3. Freedom from didactisism
4. It is only good manners if you repeat a few other men to at least do it better or more briefly. – utter originality is of course out of the question.
The first three of these still closely follow Pater, who, besides advocating the pursuit of beauty for its own sake, had emphasised the capturing of a subjective impression in art, arguing that ‘in aesthetic criticism the first step towards seeing one’s object as it really is, is to know one’s own impression as it really is’.49 But in Pound’s fourth point, one might note, he is going beyond Pater; in asserting that ‘utter originality’ is out of the question, he is making not just a modernist, but almost a postmodernist admission.
As a coup de grâce, Pound had said dismissively to Williams: ‘I doubt however if you are sufficiently au courant to know just what the poets & musicians & painters are doing with a great deal of convention that has masqueraded as law’. Quite which artists Pound has in mind here would be interesting to know, because at this stage he was not yet so au courant himself with contemporary experimentation. Music he might have known a little about from Kitty – she took a keen interest in avant-garde composers – and although he had apparently read little Whitman, he did know at least one vers libre poet, W. E. Henley, a gritty poet of contemporary life, as well as the anti-decadent editor of the National Observer. Henley’s work had made an impact on him while still in America, though he never appears to have mentioned him in any positive way after he reached England: perhaps he discovered Henley was too much associated with Kipling and imperialism to be altogether someone he wanted to acknowledge as an influence. That vigorous, masculinist writing, however, probably had more impact on Pound than he liked to think. While he had been at Hamilton, Pound had mentioned to his mother he had borrowed from the library two of Henley’s most innovative and powerful collections of poetry, London Voluntaries and In Hospital, which like so much contemporary French writing made the modern city its subject matter, and both of which included poems that experimented with a form of free verse, generally one that still used some rhyme, but in an irregular and free way, with no fixed metre. Pound was not yet to acknowledge any concern with free verse, but he did send a poem based on Henley to Mary Moore. In 1908, Pound preferred complex, esoteric verse schemes, but the Zeitgeist was against his conscious preferences: although always musical and rhythmic, Pound’s pre-imagist verse often moves further in the direction of free verse than he was prepared to admit at the time. Henley was also to influence T.E. Hulme and Richard Aldington, though in each case they admitted it only to dismiss him. Henley has been unjustly neglected in the history of modern verse; he deserves his place in the story of the emergence of imagism.

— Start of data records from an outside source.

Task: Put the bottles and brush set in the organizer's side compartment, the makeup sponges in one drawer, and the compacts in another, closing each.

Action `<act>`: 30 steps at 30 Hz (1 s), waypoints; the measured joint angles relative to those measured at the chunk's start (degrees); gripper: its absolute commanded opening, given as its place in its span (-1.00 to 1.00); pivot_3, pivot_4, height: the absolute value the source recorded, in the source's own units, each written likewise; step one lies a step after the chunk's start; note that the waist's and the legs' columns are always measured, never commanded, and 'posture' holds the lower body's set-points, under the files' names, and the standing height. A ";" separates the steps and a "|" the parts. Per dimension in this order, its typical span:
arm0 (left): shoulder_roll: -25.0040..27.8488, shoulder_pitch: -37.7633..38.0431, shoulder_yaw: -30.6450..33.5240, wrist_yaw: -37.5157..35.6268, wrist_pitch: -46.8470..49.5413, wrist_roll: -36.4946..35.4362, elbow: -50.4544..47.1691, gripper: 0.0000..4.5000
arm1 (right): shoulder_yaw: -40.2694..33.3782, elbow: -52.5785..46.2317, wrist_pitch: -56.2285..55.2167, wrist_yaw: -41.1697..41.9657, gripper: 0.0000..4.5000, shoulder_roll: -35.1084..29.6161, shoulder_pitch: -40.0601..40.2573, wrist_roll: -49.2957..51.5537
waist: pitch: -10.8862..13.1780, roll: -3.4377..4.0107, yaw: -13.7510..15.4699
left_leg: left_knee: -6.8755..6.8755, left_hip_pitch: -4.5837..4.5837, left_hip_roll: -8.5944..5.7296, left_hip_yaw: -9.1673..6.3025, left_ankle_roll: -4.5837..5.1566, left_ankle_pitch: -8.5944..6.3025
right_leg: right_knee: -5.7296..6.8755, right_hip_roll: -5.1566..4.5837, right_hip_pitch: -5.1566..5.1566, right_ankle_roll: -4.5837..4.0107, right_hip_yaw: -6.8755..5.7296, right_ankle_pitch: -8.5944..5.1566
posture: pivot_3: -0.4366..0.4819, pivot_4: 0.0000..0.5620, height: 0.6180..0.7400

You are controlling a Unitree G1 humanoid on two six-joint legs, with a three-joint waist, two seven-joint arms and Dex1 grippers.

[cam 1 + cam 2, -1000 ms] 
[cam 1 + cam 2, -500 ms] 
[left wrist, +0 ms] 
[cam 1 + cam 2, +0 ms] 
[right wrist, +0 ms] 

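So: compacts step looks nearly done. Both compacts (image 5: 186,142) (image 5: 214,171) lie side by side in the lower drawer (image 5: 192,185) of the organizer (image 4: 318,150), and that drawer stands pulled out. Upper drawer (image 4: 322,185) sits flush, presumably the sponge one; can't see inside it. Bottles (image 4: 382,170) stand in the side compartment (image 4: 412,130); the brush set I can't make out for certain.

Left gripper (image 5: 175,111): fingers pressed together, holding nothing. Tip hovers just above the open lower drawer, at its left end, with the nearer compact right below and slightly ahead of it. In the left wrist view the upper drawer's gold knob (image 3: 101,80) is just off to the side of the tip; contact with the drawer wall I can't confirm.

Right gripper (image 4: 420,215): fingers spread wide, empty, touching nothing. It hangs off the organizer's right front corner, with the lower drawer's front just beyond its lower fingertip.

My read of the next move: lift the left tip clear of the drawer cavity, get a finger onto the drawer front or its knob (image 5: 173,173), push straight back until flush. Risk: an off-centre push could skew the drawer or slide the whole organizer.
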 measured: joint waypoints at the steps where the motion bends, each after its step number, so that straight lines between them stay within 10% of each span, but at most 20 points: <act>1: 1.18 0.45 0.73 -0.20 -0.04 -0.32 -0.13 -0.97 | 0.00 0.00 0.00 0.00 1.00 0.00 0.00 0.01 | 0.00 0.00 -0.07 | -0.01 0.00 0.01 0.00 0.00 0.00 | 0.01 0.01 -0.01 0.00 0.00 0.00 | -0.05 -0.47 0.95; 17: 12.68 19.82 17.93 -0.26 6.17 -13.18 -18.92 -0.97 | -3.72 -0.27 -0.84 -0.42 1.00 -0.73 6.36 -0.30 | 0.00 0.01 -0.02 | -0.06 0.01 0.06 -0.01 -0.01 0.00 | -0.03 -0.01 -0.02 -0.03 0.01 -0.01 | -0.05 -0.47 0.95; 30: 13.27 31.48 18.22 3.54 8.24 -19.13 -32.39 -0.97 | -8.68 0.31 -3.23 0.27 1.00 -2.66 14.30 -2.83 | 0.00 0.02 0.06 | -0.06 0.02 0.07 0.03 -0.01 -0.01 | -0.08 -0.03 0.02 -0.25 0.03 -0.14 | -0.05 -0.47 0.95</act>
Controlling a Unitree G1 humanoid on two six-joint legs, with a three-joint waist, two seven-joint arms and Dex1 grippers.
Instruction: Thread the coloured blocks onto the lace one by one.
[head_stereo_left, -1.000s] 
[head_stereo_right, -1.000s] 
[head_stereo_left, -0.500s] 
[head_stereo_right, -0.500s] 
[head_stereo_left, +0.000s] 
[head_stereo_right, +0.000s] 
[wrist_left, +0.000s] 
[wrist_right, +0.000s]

In spite of these attacks and rejections from friends and the world at large, Pound did not lose heart. If no one would pay to publish his poems, once again he would do it himself. He arranged to pay a printer to bring out a booklet of fifteen poems, selected from his ‘San Trovaso’ manuscript. He called this selection, with his instinct for marketing, A Quinzaine for this Yule, in the expectation of catching the eye of Christmas shoppers. It was a classic Pound title – French and Ye Olde English mixed – and it worked. The 100 copies he could afford to have printed soon went, and he was able to persuade Mathews to pay for another 100 copies to appear under the Elkin Mathews imprint in late December, and at Mathews’ expense. He was launched.